Implied Terms Flashcards
What is an implied term? Purpose?
They are default rules for contracts on points where the terms which contracting parties expressly choose are silent, or mandatory rules which operate to override terms that the parties may have themselves chosen.
The purpose of implied terms is often to supplement a contractual agreement in the interest of making the deal effective for the purpose of business, to achieve fairness between the parties or to relieve hardship.
There is a general presumption that the parties have expressed, orally or in writing, every material term which they intend should govern their contract.
But there are circumstances where terms which have not been expressed by the parties are inferred by the courts. An implied term is binding to the same extent as an express term.
How are terms implied?
A term may be implied in a contract on the basis of fact or law.
A term is implied in fact to give effect to the presumed but unexpressed intentions of the parties.
A term is implied in law because the courts or statute require this, regardless of the intention of the parties.
Terms implied in fact
In order to discover the unexpressed intention of the parties, the courts may take notice of trade customs and the need to give ‘business efficacy’ to a contract.
It must be emphasised that, where the parties have made an unambiguous express provision in their contract, the court will not imply a term to the contrary.
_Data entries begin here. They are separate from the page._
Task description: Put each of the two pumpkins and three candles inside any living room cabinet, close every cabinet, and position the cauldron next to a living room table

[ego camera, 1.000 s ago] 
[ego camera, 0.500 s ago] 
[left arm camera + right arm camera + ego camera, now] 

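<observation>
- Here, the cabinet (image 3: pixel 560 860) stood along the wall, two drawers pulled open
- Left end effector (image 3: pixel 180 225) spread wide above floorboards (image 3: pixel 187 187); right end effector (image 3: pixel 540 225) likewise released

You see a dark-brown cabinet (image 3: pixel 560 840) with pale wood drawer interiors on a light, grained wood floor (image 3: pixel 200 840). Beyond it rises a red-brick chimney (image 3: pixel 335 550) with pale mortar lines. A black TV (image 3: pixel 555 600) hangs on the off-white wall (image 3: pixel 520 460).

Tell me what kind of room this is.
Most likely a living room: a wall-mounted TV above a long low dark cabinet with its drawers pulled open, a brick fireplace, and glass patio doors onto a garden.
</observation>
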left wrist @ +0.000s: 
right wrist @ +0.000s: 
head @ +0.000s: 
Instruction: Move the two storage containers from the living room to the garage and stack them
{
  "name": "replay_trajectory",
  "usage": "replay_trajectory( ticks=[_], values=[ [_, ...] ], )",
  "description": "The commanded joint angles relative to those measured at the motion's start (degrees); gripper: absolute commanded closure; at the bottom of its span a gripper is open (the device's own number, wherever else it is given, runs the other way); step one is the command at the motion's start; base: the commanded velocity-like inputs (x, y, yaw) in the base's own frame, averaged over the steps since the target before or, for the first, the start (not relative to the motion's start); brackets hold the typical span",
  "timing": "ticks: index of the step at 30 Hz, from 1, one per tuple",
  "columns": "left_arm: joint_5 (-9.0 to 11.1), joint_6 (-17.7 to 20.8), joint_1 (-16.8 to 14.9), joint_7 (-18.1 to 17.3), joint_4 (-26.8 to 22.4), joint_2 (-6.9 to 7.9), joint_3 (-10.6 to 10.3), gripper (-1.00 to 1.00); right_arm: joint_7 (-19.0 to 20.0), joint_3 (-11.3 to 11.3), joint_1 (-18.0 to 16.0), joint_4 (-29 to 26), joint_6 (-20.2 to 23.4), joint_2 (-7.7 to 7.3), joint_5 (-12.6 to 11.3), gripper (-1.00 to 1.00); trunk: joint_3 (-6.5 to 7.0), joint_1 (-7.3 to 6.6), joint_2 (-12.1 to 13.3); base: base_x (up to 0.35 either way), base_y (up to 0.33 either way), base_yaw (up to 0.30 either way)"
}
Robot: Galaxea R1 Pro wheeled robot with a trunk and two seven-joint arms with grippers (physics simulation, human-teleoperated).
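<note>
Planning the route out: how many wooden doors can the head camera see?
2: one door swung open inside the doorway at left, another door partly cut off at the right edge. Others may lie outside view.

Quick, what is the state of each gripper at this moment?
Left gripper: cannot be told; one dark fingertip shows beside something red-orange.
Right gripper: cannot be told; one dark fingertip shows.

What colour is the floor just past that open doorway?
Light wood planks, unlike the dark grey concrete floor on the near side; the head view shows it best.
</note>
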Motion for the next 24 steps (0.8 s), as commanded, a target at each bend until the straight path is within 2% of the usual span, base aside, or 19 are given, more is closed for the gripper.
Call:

Where may a term be implied?
- Trade or professional customs
- A course of dealing between the parties
- Business efficacy
How is a term implied on trade or professional customs?
Where a term is implied on the grounds of a custom, the implication is based on the assumption that it was the intention of the parties to be bound by well-known customs of a particular trade (British Crane Hire v Ipswich Plant [1975] QB 303).
How is A term implied through a course of dealing between the parties?
A term may be implied into an agreement on the basis that the parties have dealt with each other on many occasions over a long period of time.
A term will only be implied in these circumstances where the dealings of the parties have followed a consistent and regular pattern (see McCutcheon v MacBrayne [1964] 1 WLR 125 and Hollier v Rambler Motors [1972] 2 QB 71).
How may a term be implied to give ‘business efficacy’?
A term may be implied to give ‘business efficacy’ to a contract – ie to make the contract produce its intended objective (The Moorcock (1889) 14 PD 64).
A term will not be implied merely on the grounds that such an implication will transform the agreement into a business-like arrangement.
A term will only be implied on this ground if, without the implied term, the arrangement would be so unworkable that sensible people could not be supposed to have entered into it. Something so obvious that if suggested to the parties, they would respond. ‘Oh, of course’ (Shirlaw v Southern Foundries [1939] 2 KB 206 CA).
When implying terms in fact, one must ask what the reasonable person would understand the contract to mean rather than enquiring as to the subjective intentions of the parties.
How are terms implied as a matter of law?
Terms implied at common law
Terms can also be implied by the courts at common law in order to give effect to legal duties which arise, as a matter of policy, out of certain common types of contractual relationships, for example in the context of a landlord and tenant relationship (see Liverpool City Council v Irwin [1976] 2 WLR 562). These are often referred to as terms implied in law.
Terms implied by statute
Certain statutes indicate that stipulated terms will be implied into contracts. Statutory implied terms will also operate irrespective of the intention of the parties, unless there is a valid exemption clause. Examples of statutory implied terms are to be found, most notably, in the Sale of Goods Act 1979, the Consumer Rights Act 2015 and the Supply of Goods and Services Act 1982 (as amended).
These acts provide for the implication of certain very important obligations on the seller in contracts for the sale of goods and the supplier in contracts for the supply of goods and services. The detail of these acts is not considered in this element.
Describe the tree diagram regarding implied terms.
Following a tree structure. It starts with ‘implied terms’. Then it branches in two. The two branches are ‘terms implied in fact’ and ‘terms implied in law’.
‘Terms implied in fact’ branches into ‘trade or professional customs’, ‘a course of dealing between the parties’ and ‘business efficacy’.
‘Terms implied in law’ branches into ‘at common law’ and ‘by statute’. ‘By statute’ branches into ‘Sale of Goods Act 1979’ and ‘Supply of Goods and Services Act 1982’.
Terms can be implied on the basis of…
…fact or law
Terms can be implied in fact on the basis…
…of a custom or on the basis of a course of dealing between the parties.
Terms can be implied at law as a result of statutes which indicate that they will be implied, such as…
…the Sale of Goods Act 1979, the Supply of Goods and Services Act 1982 and the Consumer Rights Act 2015.